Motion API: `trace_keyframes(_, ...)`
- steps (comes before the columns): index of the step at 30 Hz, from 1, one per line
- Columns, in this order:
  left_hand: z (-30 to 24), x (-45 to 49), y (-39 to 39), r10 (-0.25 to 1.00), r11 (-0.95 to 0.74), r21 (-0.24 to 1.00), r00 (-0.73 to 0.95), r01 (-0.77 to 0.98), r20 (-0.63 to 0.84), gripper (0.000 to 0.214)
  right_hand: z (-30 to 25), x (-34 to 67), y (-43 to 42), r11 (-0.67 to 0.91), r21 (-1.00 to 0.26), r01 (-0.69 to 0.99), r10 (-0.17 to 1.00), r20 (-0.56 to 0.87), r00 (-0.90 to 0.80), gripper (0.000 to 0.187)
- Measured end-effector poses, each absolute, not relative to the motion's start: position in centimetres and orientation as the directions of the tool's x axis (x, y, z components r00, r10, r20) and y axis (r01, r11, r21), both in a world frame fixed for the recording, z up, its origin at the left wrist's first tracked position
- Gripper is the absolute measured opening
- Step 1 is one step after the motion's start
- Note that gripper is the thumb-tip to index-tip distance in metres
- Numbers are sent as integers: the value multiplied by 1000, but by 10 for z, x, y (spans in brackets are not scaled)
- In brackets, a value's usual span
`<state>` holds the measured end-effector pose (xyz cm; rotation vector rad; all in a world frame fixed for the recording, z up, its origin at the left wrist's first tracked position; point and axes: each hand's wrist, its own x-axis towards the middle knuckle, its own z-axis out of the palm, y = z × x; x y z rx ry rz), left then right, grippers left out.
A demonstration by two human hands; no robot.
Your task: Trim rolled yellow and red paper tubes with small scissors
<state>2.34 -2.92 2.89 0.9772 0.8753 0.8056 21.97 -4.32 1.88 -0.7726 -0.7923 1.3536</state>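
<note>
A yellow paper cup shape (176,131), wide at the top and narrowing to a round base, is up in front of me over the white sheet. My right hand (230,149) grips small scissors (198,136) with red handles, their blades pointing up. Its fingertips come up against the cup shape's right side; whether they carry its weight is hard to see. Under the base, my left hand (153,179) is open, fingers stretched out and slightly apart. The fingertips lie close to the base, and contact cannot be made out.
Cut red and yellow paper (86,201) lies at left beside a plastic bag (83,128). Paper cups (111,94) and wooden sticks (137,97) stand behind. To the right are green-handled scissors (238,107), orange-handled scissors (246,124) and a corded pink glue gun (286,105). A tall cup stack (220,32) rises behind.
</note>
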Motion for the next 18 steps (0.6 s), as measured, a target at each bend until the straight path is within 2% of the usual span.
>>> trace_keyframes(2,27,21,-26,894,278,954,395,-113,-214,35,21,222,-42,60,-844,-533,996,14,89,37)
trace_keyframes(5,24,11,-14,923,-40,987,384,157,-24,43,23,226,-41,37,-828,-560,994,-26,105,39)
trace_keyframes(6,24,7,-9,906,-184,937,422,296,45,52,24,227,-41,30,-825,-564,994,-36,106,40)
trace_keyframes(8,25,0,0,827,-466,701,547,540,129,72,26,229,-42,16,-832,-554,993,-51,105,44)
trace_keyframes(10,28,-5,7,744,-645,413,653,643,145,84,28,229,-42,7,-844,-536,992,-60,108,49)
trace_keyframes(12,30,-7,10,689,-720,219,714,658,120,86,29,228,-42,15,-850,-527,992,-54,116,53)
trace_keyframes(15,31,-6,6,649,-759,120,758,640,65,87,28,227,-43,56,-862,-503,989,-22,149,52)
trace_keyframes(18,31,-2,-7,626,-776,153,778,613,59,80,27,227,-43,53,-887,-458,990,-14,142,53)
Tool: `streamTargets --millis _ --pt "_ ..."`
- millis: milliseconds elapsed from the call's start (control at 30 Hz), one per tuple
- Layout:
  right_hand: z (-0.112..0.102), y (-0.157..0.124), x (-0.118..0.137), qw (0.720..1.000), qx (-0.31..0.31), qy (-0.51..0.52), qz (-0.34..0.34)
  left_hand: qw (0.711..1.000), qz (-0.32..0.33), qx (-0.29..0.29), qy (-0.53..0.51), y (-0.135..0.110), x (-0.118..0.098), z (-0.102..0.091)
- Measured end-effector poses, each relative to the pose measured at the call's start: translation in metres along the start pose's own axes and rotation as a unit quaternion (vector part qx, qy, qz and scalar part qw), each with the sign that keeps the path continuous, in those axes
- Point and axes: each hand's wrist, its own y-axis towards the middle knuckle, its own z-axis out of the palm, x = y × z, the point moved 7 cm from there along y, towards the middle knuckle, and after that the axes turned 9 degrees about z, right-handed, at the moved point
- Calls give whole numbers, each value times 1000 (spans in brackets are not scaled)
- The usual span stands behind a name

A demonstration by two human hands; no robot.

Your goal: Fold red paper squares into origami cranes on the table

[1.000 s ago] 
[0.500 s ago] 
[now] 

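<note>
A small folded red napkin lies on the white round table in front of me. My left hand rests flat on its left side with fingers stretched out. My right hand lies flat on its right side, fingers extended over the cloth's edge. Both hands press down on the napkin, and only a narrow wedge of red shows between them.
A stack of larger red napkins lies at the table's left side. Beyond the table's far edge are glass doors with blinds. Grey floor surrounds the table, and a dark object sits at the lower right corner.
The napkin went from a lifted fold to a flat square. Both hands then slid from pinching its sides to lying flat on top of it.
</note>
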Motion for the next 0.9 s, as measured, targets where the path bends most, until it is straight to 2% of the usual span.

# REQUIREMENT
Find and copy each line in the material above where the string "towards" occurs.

# SOLUTION TO THIS EXERCISE
`<state>` holds the measured end-effector pose (xyz cm; rotation vector rad; all in a world frame fixed for the recording, z up, its origin at the left wrist's first tracked position; point and axes: each hand's wrist, its own x-axis towards the middle knuckle, its own z-axis out of the palm, y = z × x; x y z rx ry rz), left then right, grippers left out.
- Point and axes: each hand's wrist, its own y-axis towards the middle knuckle, its own z-axis out of the palm, x = y × z, the point moved 7 cm from there along y, towards the middle knuckle, and after that the axes turned 9 degrees about z, right-handed, at the moved point

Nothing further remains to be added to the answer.